Beginning in October 1965, Suharto and his army organized and carried
out what the CIA described "as one of the worst mass murders of the
20th century." Over the course of several months, they slaughtered
members of the Indonesian Communist Party along with members of loosely
affiliated organizations such as women's groups and labor unions.
Amnesty International estimated "many more than one million"
were killed. The head of the Indonesia state security system approximated
the toll at half a million, with another 750,000 jailed or sent to
concentration camps.
Marshal Green, American ambassador to Indonesia at the time, wrote that
the embassy had "made clear" to the army that Washington was
"generally sympathetic with and admiring" of its actions.
Indeed, the United States had helped lay the groundwork for the coup
through its support for the military, and through intelligence operations
aimed at weakening the Communists and drawing the Communist Party into
conflict with the army. Accordingly, Washington supplied weaponry,
telecommunications equipment, as well as food and other aid to the army in
the early weeks of the killings. The United States Embassy also provided
the names of thousands of Communist Party cadre who were subsequently
executed.
This same military mounted a full-scale invasion of neighboring East
Timor on Dec. 7, 1975. While meeting with Suharto the previous day in
Indonesia's capital, President Gerald Ford and Secretary of State Henry
Kissinger approved of the invasion plans and the use of American weaponry,
but asked Suharto to wait until they returned to the United States. About
14 hours after their departure, Indonesian forces attacked.
What followed was a war and occupation that cost more than 200,000 East
Timorese lives - about one-third of the pre-invasion population - and 24
years of American complicity in the slaughter. From the Ford
administration to that of President Bill Clinton, the United States
provided billions of dollars in military weaponry and training and
economic assistance, as well as diplomatic cover to Jakarta.

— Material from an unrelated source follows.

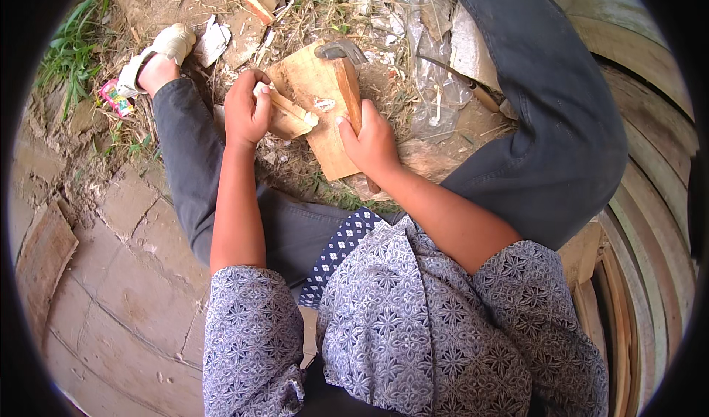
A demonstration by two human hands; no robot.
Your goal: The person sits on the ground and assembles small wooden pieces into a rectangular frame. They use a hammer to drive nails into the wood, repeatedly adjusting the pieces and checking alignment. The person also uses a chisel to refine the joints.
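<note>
My left hand [245,110] is closed round a pale, rough-cut wood piece [289,118], thumb on top, its lower end over a flat board [331,147]. My right hand [373,142] grips a hammer-like tool [348,88] by its wooden handle. Its dark, curved metal head [341,50] is at the far end, over the board's upper edge. I cannot tell whether it is a hammer or an adze. A few light chips [323,104] lie on the board between my hands.
A knife with a dark curved blade and wooden handle [484,97] lies by my right leg, beside clear plastic sheeting [436,114]. Wood scraps [258,8] and dry grass litter the ground. Stacked planks [650,121] line the right side; paving slabs [125,269] are at lower left.
</note>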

Today, Suharto resides comfortably in Jakarta, and the brutal military
he helped to build remains intact, free to commit atrocities throughout
the Indonesian archipelago. Similarly, officials from the United States
complicit with the 1965-66 slaughter and Indonesia reign of terror in East
Timor continue their lives unhindered. Not surprisingly, the United States
and its allies - many of whom also actively supported Jakarta's crimes -
have made it clear that they have no desire to see an international
tribunal for Indonesia and East Timor established.
Comparing laws to spider webs, Anarchasis observed in the 6th century
B.C. that laws catch the weak and poor, while the rich and powerful tear
them to pieces. Although not always the case, Anarchasis has generally
shown himself to be prescient in the area of international affairs, a
profoundly undemocratic arena in which the powerful demand accountability
of their weaker enemies, while insulating themselves and their allies from
prosecution. Whatever we may call this, it is not justice.
The writer is an assistant professor of geography at Vassar College and
author of "A Not-So Distant Horror: Making and Accounting for Mass
Violence in East Timor," to be published next year.